Citing growth domestically and in Europe, Collins
sidestepped a query about
whether the NHL would unbundle
its digital properties
from TV rights.

He also wouldn’t address
whether the league
was looking to air more or
all games nationally in the
first two rounds of the playoffs. Th ere, regional sports
networks, in particular FSN
Pittsburgh, have thrived
with their coverage, bringing
more rights dollars into
team’s coffers.

Rather, Collins replied:
“Versus and NBC have been
terrific partners of the NHL.
They have established great
benchmarks with a series of
most-watched games.”

Collins noted that the
NHL would soon “sit down
with our current partners
and talk about how to further
grow the game. We’re
interested in hearing their
creative ideas.”

Let the puck drop soon.

NHL’S DIGITAL HAT TRICK

THE NATIONAL HOCKEY LEAGUE IS LOOKING TO TURN A DIGITAL
hat trick for its fans with an aggressive push of
live game and library content within the video-ondemand,
broadband and mobile arenas.

This season, the league has stepped up its
digital efforts to better serve its young, affluent and
tech-savvy audience base, while providing more
opportunities for casual fans to sample the league’s
content, NHL senior vice president of digital media
Perry Cooper said.

To complement its “NHL Center Ice” out-of-market
live game package on traditional digital cable
platforms, the network last week made its online
“GameCenter Live” broadband package — which, like
Center Ice, offers roughly 40 live games per week —
available for streaming on PlayStation 3 video-game
consoles, as well as through Roku Internet set-top
boxes.

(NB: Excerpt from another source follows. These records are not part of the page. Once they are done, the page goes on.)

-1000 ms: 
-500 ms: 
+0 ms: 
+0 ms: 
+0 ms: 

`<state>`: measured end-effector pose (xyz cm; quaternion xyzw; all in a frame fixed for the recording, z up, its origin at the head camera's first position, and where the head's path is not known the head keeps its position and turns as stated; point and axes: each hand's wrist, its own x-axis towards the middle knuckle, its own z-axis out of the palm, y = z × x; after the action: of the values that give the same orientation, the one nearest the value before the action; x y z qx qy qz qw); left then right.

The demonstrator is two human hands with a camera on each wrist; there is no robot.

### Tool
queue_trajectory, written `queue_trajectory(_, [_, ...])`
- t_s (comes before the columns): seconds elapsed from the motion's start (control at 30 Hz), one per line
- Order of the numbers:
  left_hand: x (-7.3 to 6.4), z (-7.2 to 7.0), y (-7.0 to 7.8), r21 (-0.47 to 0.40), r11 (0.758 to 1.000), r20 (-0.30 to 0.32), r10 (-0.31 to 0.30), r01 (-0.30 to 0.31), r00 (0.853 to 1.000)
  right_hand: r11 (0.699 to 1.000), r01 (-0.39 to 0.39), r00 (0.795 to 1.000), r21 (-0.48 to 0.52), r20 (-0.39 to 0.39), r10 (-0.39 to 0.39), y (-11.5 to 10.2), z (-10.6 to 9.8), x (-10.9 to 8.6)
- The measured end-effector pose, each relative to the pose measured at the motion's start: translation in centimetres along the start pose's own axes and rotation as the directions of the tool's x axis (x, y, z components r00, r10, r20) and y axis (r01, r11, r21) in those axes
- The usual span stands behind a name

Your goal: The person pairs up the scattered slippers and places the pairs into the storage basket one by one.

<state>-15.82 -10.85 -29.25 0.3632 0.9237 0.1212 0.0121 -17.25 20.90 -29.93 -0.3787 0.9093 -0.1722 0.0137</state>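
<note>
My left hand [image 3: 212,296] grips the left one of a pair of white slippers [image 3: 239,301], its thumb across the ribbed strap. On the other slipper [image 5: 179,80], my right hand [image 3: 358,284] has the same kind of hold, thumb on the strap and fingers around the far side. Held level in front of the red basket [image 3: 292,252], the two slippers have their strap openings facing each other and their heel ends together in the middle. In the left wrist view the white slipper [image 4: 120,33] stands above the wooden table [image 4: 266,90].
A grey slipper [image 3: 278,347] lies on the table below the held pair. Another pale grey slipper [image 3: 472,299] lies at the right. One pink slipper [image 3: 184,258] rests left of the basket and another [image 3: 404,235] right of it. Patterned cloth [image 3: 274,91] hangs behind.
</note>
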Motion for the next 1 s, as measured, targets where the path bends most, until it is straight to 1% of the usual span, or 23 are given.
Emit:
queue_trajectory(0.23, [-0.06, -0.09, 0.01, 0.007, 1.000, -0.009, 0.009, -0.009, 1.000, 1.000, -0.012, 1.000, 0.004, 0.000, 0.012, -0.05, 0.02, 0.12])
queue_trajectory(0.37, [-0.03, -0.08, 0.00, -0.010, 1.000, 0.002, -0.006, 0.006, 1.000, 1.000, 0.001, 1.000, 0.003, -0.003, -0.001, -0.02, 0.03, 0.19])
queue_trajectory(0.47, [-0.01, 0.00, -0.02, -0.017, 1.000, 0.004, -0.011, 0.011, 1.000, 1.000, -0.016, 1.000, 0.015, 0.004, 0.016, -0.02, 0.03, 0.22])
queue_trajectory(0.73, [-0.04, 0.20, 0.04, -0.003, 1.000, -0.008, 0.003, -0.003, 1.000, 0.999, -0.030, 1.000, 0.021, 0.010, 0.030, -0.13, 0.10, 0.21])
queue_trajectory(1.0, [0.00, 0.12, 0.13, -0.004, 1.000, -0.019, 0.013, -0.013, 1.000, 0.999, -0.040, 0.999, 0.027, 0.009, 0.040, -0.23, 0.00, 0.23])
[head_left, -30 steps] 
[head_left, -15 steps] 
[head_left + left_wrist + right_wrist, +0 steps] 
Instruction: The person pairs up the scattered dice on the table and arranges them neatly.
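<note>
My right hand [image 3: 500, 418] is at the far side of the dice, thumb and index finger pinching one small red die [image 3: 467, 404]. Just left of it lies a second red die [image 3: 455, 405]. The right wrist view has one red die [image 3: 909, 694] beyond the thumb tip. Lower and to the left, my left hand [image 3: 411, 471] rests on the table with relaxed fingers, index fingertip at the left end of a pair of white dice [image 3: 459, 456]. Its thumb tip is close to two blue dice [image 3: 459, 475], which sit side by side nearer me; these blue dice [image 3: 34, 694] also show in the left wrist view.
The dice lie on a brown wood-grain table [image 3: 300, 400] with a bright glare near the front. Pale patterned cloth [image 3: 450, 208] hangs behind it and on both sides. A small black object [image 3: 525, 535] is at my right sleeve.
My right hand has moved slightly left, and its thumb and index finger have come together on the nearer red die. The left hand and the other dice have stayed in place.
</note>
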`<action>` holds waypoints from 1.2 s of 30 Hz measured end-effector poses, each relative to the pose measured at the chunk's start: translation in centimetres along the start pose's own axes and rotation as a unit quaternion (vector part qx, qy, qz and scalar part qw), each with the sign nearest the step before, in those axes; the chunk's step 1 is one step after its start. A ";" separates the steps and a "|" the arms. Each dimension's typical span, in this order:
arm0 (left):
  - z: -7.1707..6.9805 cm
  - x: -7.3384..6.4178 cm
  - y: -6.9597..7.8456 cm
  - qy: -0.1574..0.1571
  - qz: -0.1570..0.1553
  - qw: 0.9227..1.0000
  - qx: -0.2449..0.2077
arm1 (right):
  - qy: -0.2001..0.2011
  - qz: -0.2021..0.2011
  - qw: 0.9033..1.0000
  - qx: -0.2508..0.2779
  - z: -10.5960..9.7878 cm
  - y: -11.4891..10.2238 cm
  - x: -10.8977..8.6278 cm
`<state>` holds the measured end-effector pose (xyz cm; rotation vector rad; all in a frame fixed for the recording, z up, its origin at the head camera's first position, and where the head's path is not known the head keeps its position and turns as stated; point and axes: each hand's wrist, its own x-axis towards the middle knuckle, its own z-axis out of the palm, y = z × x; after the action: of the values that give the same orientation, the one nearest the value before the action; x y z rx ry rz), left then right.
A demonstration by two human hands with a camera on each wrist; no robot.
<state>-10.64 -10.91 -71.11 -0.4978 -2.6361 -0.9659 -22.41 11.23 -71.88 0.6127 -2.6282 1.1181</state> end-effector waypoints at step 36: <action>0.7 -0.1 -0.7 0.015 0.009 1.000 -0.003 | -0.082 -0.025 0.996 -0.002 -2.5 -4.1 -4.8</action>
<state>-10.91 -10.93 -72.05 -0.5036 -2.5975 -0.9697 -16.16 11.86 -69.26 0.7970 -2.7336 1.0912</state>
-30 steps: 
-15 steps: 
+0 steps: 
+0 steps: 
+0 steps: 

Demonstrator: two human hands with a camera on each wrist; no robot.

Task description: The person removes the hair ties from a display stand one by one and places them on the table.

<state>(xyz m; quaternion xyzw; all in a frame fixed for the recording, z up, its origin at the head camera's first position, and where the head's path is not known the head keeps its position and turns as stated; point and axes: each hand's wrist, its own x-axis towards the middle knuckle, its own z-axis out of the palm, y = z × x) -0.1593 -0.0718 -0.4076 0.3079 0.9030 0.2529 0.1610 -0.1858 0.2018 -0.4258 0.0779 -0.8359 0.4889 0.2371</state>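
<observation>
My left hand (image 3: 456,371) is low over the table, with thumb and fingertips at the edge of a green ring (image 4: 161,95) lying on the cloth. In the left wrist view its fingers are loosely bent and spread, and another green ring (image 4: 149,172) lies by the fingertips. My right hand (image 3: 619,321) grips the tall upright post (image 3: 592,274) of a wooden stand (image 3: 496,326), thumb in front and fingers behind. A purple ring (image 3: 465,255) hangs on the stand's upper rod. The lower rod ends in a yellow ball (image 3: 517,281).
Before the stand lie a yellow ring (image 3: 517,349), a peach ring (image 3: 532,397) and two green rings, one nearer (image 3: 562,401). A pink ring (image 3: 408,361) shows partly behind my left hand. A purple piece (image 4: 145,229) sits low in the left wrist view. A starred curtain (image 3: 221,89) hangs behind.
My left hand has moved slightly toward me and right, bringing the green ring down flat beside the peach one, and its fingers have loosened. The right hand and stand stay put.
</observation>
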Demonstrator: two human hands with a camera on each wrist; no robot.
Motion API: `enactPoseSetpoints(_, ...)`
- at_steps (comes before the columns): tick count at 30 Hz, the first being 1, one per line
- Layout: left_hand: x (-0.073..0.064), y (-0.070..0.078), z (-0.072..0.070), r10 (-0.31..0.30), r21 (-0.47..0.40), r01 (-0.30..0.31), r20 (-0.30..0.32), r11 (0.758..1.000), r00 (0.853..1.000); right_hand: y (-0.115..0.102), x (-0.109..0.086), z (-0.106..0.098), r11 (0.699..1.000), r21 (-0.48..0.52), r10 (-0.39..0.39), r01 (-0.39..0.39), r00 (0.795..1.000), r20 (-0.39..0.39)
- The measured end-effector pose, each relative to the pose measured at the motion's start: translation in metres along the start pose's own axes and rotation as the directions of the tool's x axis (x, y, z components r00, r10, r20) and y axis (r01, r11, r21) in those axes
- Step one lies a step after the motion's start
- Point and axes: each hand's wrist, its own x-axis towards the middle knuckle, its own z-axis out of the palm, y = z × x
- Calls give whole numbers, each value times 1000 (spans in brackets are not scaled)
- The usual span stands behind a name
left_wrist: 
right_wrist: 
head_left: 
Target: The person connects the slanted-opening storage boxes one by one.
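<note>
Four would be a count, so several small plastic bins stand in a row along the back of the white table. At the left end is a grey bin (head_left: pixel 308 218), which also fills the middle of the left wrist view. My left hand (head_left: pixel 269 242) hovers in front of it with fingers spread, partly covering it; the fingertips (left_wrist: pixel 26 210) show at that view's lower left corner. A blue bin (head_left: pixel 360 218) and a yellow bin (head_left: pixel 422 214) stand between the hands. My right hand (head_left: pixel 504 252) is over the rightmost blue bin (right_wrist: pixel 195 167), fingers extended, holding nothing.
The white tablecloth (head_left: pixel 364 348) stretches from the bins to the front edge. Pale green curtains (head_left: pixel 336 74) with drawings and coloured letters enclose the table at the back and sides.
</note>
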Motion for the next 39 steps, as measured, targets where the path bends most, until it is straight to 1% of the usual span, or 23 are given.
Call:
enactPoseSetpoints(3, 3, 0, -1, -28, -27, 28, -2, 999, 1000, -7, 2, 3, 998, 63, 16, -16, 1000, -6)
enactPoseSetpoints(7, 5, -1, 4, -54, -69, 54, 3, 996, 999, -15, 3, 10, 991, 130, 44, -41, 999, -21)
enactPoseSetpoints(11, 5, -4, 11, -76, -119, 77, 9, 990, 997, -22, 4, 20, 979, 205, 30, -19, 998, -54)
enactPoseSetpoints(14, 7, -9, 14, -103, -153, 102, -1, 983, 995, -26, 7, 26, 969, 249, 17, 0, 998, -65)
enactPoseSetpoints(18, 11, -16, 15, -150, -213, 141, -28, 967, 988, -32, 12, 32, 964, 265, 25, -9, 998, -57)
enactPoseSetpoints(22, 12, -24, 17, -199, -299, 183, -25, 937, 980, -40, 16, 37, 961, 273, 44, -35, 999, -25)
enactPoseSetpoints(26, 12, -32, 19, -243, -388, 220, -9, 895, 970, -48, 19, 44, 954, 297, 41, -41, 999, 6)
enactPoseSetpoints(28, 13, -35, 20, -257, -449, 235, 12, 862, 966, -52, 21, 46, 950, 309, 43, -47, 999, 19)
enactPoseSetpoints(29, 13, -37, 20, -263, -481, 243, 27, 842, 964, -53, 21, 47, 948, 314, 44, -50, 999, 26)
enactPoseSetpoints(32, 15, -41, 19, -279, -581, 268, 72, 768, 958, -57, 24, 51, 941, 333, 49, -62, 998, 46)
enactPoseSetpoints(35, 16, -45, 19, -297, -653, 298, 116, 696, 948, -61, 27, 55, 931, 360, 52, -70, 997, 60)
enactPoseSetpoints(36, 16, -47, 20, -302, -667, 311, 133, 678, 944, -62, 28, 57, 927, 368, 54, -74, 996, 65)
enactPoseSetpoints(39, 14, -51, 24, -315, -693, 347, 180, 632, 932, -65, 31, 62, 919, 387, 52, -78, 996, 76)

Major League Baseball is the only other major
team sport to make live games, highlights, game
replays and historic contests available to those
alternative Internet distribution outlets.

The league is taking its most aggressive shots in
the mobile space. Last month, it announced three
GameCenter mobile-phone and tablet apps — which
range from free options to monthly subscription
packages — that allow fans to stream live games,
view in-game highlights and access other NHL content
on smartphones or tablet computers, including the
Google Android, BlackBerry, Apple iPhone/iPod touch
and Nokia handsets, as well as the iPad tablet.

Cooper said technological advances, particularly on
the portable device/mobile phone side, are making it
easier for leagues to allow fans to enjoy their content
whenever and wherever they choose.

“Markets are being naturally open because of
extension related to technology,” he said. “As
smartphone penetration continues to push up against
the wireless universe, it will be a very potent place
for publishers like the NHL to exploit on a global
basis. We’re in the infancy of taking full advantage of
mobile and a lot of digital properties right now.”